I have been ordained 24 years as of this year and I do not ever remember preaching on this Gospel. And truth be told, it could be because I have a hang-up with the word “discipleship,” and I lazily (okay, habitually) conflate it with “evangelicalism.” Did you notice that my grammar usage was present tense? I have baggage associated with the word that is well worn; it sounds so “churchy.” Full confession, whenever possible I exchange the word “disciple” with “Christian” even though “disciple” is used 269 more times in the New Testament than the word “Christian.” I feel okay doing this because they mean the same thing—a believer and follower of Christ Jesus.

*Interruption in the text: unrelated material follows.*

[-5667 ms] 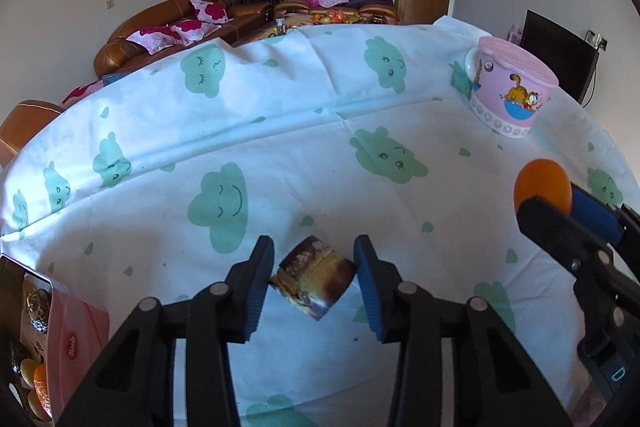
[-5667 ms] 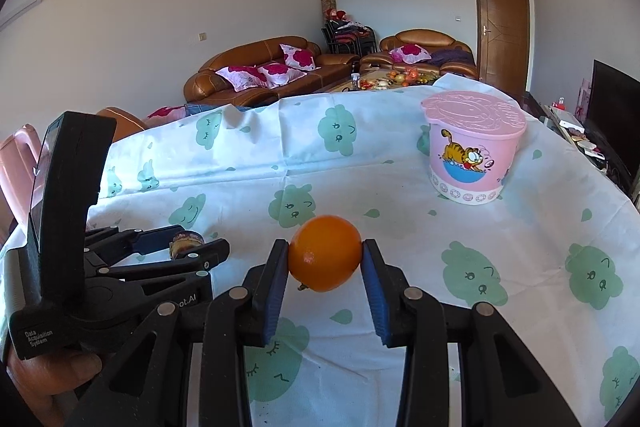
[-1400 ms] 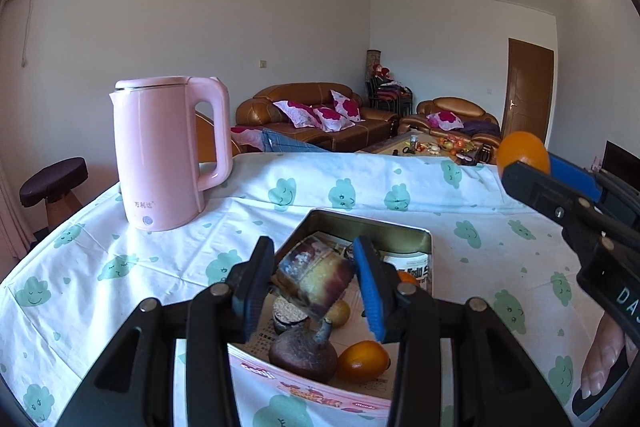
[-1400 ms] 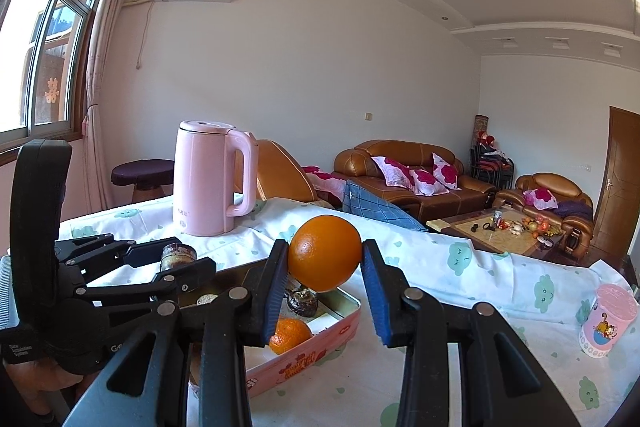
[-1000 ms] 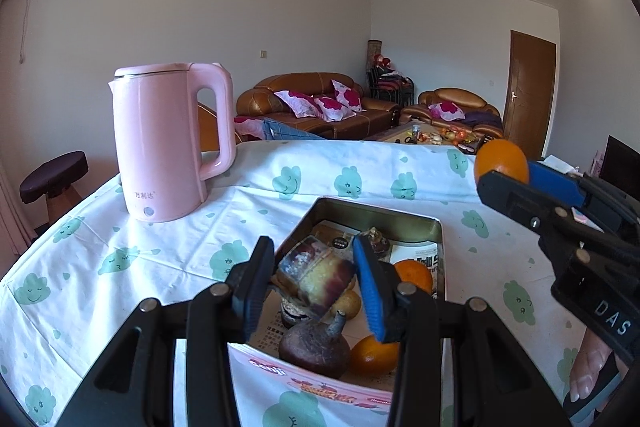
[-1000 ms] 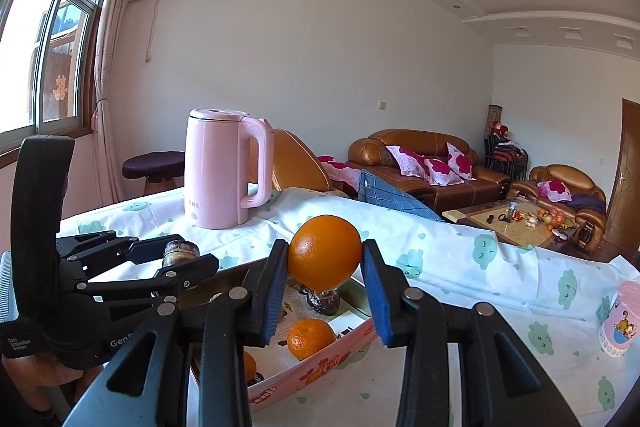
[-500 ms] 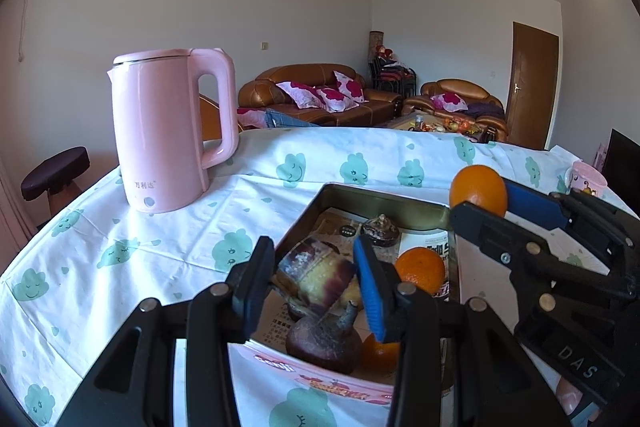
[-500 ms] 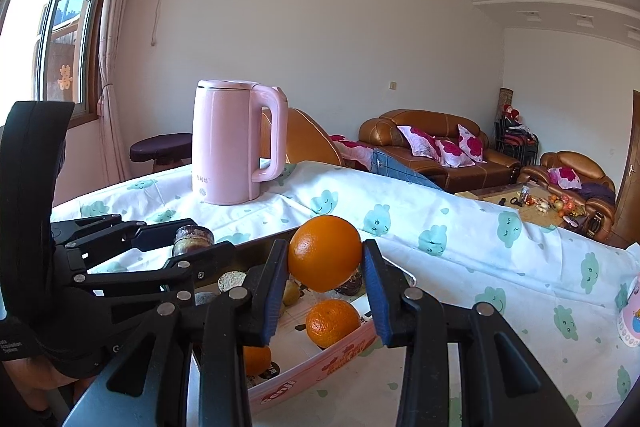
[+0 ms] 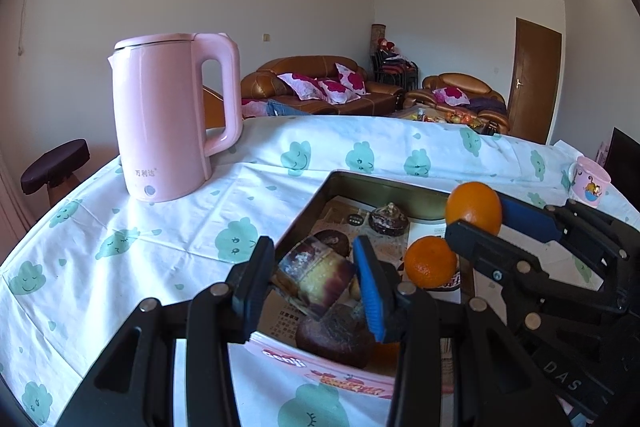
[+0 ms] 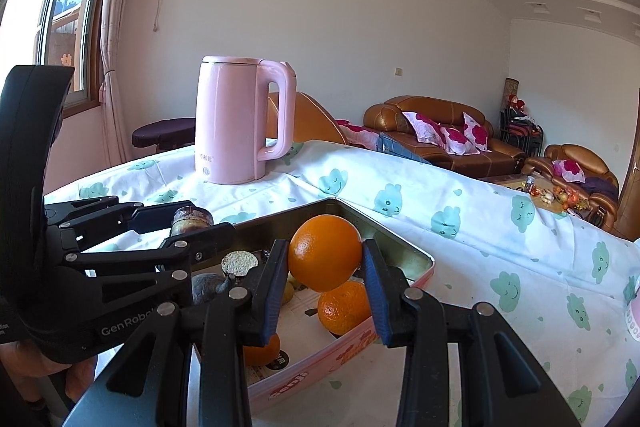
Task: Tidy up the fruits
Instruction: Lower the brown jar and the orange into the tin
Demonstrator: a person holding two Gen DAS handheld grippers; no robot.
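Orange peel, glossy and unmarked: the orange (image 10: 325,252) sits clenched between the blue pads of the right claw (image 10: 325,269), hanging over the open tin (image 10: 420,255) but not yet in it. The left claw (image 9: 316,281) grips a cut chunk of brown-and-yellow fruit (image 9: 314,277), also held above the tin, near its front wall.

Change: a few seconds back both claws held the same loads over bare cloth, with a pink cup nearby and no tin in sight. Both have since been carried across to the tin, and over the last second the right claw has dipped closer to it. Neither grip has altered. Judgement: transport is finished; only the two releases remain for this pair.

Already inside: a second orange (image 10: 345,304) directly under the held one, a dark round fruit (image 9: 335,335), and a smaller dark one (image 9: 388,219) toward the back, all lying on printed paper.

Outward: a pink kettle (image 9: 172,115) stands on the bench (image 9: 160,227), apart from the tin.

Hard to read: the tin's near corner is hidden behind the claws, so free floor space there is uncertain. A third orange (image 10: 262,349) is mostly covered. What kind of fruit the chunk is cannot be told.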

You’re going to think I am crazy, but I do not associate anything negative with the word “apostle.” In Luke chapter 6, Jesus calls his 12 disciples and uses the word “apostle” interchangeably.

So, what’s my beef with disciples and discipleship?  It’s not about what Jesus’ expected of his followers. As Jesus says later in that same chapter of Luke: A disciple is not above the teacher, but everyone who is fully qualified will be like the teacher (6:40).  Our goal in life is to become more Christlike, and Jesus tells us how to do this: “If any want to become my followers, let them deny themselves and take up their cross daily and follow me” (Luke 9:23).

Authentic discipleship means there is no middle ground. It’s all or nothing, right? We must accept that our faith in Christ Jesus requires a path of obedience to a God who claims the totality of our lives as his own. I agree with this completely, but I also know that when I fail and come up short, I am still worthy of the calling. Perhaps even more, reeling in disciples means something more than converting them to our Lord and Savior—it’s about healing, curing every disease and sickness, and it’s about showing them they are worthy of love and can find that love in God’s kingdom here on earth (Matt 4: 23). The rub is that all of this can be theirs without the expectation of anything in return (we know this as agape love), and they do not have to sign on the dotted line.

No, my problem with “discipleship” is all about how the theology undergirding it gets warped in our time. “You see, when I first heard the story of Jesus calling his disciples, it was framed as evangelistic in a very particular sense. The fish represented lost souls, doomed to hellfire. “Hooking” or “catching” them for Jesus — getting them to church, to an altar call; renouncing their sins, leading them to accept Jesus as their personal Savior; insisting that only one version of Christianity held “The Truth” which would save them from damnation — was the only hope the poor fish had.”[i] Jesus saying to Simon Peter and Andrew, “Follow me, and I will make you fish for people,” had a completely different connotation for me. It came loaded with judgment. It had a quarrelsome quality: us-versus-them, our-way-or-the-highway. And it bore the whiff of a threat: Convert…or else…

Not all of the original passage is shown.